I get it; it’s been hard for all of us. But then, there was another instance a few months later when a friend of my son turned 18, and his parents rented a hotel room for him and his friends to celebrate. Again, I found myself in the thick of it after saying no. The other moms were reaching out to me, my son was upset, and his friends were messaging me, assuring me everything would be fine.
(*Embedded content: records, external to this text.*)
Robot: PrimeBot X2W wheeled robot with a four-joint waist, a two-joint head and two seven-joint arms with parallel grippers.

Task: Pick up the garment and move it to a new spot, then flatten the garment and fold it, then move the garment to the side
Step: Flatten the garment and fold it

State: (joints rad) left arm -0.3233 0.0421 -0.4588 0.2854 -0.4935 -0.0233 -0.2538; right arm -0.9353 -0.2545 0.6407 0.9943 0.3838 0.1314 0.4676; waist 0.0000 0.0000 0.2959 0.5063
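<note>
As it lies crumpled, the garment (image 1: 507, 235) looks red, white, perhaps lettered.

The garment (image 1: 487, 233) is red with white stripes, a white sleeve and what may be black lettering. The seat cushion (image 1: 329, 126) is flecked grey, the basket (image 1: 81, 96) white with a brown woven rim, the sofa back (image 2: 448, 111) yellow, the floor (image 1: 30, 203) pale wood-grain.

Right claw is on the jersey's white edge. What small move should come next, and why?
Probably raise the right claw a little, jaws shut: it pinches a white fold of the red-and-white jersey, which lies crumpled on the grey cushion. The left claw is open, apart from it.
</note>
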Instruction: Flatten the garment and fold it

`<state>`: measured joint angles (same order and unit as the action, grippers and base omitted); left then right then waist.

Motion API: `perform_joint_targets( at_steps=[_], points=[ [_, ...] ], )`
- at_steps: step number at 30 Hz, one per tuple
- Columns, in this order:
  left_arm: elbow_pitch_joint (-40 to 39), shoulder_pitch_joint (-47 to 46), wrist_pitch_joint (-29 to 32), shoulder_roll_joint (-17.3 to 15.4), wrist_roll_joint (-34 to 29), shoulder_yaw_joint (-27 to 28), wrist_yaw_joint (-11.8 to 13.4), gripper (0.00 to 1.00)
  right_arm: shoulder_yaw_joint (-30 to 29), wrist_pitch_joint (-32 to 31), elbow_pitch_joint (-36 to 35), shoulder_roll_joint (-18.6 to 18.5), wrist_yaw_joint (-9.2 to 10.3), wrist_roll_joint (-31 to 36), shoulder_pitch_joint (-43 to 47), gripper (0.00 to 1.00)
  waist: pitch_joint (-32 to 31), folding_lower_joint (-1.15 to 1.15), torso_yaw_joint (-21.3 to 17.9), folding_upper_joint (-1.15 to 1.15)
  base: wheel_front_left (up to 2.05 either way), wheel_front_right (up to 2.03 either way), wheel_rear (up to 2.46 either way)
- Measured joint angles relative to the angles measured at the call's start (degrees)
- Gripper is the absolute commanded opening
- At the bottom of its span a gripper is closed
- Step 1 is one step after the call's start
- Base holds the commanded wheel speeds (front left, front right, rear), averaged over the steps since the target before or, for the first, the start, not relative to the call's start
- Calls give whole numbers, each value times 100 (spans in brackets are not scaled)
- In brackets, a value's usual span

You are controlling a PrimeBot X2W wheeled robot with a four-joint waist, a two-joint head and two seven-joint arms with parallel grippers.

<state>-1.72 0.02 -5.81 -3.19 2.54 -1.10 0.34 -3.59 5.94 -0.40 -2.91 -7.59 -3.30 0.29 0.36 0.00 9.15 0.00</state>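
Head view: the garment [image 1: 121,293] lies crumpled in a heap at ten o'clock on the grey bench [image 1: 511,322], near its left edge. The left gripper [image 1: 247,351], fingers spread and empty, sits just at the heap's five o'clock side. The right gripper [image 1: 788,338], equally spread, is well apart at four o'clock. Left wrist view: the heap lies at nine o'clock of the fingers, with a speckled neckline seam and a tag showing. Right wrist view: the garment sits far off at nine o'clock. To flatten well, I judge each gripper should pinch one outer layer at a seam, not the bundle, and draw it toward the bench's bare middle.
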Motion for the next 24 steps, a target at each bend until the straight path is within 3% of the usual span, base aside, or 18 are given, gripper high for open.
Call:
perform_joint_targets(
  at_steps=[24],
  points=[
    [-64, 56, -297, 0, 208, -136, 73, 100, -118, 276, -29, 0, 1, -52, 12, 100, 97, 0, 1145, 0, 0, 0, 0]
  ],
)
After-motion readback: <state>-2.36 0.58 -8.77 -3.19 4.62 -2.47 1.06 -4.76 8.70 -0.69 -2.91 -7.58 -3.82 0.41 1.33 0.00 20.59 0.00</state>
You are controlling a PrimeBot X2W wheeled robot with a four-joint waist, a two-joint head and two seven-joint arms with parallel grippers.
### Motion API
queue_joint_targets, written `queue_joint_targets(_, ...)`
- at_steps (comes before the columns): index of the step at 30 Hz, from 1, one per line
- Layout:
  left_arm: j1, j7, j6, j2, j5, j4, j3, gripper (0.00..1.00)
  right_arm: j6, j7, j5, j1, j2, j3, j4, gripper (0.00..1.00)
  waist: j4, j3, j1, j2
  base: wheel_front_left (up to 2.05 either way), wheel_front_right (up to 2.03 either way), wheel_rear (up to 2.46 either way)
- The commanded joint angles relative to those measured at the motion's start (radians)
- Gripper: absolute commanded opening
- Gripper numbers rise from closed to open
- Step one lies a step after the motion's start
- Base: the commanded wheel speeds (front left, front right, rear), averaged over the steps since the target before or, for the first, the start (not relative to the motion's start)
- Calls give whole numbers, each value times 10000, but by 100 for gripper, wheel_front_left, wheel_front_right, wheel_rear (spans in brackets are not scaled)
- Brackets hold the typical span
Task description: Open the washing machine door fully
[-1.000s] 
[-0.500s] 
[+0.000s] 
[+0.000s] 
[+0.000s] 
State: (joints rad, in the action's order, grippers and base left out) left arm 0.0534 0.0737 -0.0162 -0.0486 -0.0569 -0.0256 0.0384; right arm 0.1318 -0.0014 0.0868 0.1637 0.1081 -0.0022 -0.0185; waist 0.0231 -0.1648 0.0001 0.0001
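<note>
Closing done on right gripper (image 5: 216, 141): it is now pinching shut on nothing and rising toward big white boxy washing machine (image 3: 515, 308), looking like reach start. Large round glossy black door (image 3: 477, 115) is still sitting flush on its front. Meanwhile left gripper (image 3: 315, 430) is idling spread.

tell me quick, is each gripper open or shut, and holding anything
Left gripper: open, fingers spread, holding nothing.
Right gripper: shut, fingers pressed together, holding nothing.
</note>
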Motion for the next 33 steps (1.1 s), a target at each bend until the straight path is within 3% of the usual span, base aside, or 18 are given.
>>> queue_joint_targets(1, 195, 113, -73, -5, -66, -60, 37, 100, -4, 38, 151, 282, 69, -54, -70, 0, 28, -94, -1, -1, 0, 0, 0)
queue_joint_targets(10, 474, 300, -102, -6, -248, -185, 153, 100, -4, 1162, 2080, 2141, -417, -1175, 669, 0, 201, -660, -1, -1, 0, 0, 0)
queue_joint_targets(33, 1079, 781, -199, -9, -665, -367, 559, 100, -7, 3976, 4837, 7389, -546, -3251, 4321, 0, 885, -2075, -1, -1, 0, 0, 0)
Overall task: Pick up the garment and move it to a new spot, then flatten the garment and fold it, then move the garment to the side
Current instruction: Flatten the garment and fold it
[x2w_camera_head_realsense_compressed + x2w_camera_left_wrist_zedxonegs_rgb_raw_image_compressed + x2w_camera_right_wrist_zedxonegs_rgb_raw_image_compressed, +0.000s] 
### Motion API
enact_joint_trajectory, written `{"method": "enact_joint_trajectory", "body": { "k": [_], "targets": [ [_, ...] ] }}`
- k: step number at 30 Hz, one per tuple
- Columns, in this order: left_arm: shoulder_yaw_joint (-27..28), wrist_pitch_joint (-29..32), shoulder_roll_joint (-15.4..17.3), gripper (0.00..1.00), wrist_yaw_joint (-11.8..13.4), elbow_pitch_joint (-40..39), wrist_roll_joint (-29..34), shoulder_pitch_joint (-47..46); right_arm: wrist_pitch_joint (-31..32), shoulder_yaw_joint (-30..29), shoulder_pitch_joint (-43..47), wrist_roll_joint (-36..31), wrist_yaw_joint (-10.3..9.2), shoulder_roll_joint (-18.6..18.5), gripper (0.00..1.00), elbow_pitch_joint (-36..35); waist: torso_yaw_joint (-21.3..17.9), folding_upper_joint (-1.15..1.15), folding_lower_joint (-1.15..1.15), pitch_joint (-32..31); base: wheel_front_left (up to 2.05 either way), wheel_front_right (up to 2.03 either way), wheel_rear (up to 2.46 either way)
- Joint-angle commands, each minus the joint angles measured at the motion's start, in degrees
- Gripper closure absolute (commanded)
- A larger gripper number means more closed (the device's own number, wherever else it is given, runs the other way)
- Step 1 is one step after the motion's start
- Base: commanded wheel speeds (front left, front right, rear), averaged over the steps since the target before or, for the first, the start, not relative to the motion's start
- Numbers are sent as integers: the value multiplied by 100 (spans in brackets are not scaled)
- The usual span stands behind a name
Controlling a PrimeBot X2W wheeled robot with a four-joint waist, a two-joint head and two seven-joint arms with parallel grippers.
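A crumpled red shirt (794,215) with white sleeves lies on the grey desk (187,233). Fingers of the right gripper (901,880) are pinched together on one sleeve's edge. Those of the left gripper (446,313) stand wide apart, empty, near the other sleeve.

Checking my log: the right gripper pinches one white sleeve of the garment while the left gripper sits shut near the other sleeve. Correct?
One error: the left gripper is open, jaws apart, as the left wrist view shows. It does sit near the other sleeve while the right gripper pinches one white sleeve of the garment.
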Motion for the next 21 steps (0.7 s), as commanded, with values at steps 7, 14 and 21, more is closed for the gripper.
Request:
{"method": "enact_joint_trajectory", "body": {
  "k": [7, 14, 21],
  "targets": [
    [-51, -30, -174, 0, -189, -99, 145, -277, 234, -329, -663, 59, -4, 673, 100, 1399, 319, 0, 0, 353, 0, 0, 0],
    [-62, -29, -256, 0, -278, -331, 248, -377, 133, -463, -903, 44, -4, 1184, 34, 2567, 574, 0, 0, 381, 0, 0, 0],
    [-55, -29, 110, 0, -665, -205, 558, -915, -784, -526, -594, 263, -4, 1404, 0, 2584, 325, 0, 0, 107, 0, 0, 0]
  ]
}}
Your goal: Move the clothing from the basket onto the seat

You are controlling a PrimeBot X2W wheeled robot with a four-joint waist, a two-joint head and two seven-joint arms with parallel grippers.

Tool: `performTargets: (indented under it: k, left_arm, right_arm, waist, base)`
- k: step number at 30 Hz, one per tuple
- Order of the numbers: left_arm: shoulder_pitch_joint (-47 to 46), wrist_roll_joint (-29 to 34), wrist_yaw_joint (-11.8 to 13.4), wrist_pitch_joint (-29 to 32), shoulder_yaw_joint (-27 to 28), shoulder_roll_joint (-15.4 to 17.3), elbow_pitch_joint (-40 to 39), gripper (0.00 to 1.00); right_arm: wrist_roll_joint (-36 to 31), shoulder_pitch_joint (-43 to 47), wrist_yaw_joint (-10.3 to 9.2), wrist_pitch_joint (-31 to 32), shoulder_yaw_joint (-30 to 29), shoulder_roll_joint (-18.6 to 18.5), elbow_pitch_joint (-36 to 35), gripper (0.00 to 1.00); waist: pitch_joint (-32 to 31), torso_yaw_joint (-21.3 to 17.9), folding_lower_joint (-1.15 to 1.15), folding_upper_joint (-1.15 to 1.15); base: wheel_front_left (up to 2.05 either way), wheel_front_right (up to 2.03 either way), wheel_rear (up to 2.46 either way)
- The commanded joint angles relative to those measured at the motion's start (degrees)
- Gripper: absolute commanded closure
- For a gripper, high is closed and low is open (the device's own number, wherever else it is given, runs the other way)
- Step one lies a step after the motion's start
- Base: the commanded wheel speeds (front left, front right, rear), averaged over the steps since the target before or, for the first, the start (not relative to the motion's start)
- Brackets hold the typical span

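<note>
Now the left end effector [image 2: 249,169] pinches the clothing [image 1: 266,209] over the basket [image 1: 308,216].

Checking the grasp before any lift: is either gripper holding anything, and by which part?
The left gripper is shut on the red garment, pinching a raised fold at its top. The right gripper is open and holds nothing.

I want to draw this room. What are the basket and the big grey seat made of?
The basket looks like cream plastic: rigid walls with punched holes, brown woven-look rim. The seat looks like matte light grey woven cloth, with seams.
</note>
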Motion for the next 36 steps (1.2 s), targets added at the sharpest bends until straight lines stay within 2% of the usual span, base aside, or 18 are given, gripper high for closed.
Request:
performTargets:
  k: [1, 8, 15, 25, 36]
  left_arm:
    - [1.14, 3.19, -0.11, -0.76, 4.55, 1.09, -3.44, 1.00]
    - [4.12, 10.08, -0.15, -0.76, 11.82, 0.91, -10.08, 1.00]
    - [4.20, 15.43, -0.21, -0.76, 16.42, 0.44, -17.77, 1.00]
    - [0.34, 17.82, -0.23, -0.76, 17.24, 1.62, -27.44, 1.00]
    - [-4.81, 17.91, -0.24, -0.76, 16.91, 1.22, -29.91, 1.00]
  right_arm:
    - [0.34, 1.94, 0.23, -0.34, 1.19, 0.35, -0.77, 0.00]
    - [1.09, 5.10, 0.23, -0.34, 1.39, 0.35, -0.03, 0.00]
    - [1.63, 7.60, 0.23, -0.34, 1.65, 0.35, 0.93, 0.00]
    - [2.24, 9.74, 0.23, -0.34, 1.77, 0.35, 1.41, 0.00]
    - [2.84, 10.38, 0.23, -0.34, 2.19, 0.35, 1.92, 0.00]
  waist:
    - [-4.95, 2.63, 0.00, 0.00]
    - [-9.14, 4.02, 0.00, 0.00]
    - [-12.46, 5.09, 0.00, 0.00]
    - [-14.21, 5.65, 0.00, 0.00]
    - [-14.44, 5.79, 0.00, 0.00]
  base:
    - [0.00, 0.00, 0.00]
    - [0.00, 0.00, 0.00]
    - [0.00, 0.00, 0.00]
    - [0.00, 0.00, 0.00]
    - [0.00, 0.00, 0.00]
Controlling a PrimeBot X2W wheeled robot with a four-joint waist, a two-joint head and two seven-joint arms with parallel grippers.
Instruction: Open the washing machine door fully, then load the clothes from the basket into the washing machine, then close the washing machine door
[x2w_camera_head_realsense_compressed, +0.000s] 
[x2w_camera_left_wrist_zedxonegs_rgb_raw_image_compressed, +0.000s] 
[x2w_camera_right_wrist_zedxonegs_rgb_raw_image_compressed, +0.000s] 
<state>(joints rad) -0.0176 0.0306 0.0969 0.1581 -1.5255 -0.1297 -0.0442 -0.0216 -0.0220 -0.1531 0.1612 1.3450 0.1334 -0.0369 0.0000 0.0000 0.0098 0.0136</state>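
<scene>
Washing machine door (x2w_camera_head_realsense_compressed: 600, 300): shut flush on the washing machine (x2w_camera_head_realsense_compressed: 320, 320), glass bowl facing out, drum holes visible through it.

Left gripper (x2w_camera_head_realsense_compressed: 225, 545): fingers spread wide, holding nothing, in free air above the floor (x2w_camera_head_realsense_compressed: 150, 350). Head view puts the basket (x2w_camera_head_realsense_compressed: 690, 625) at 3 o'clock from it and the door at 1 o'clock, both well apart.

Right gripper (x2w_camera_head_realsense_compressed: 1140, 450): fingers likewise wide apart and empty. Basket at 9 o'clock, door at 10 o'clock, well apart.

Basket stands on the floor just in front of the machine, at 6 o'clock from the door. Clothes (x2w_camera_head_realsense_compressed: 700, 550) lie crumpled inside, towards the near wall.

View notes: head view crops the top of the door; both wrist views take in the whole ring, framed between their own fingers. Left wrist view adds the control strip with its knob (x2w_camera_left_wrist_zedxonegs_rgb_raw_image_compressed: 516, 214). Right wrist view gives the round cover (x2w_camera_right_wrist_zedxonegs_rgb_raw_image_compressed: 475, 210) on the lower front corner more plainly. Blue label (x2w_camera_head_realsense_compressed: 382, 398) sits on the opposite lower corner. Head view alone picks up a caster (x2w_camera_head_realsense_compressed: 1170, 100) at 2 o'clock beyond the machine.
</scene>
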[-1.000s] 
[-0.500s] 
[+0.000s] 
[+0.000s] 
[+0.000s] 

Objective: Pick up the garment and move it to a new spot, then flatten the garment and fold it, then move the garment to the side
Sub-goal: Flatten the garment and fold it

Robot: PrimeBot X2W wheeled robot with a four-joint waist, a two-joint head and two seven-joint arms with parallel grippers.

When my son had a scratchy throat and runny nose before Christmas, I was the one who noticed first and took him for a COVID test. When my kids wanted to return to in-person learning after half a year of remote schooling, they came to me to plead their case. Just last week, I completely lost it when my daughter received an invitation to a slumber party, which I ultimately had to decline. I felt terrible—these kids have already faced so much—but I worried that a slumber party could easily turn into a super-spreader event, especially considering the antics teenagers often get up to.

My daughter seemed to understand my reasoning, but on the day of the party, the father of the host called me while I was trying to work, wanting to discuss why I wouldn’t allow my daughter to attend. He insisted they were taking precautions and urged me to reconsider. Yet, he didn’t reach out to my ex-husband; it was once again my responsibility to prioritize our family’s health and bear the brunt of being the “bad guy.”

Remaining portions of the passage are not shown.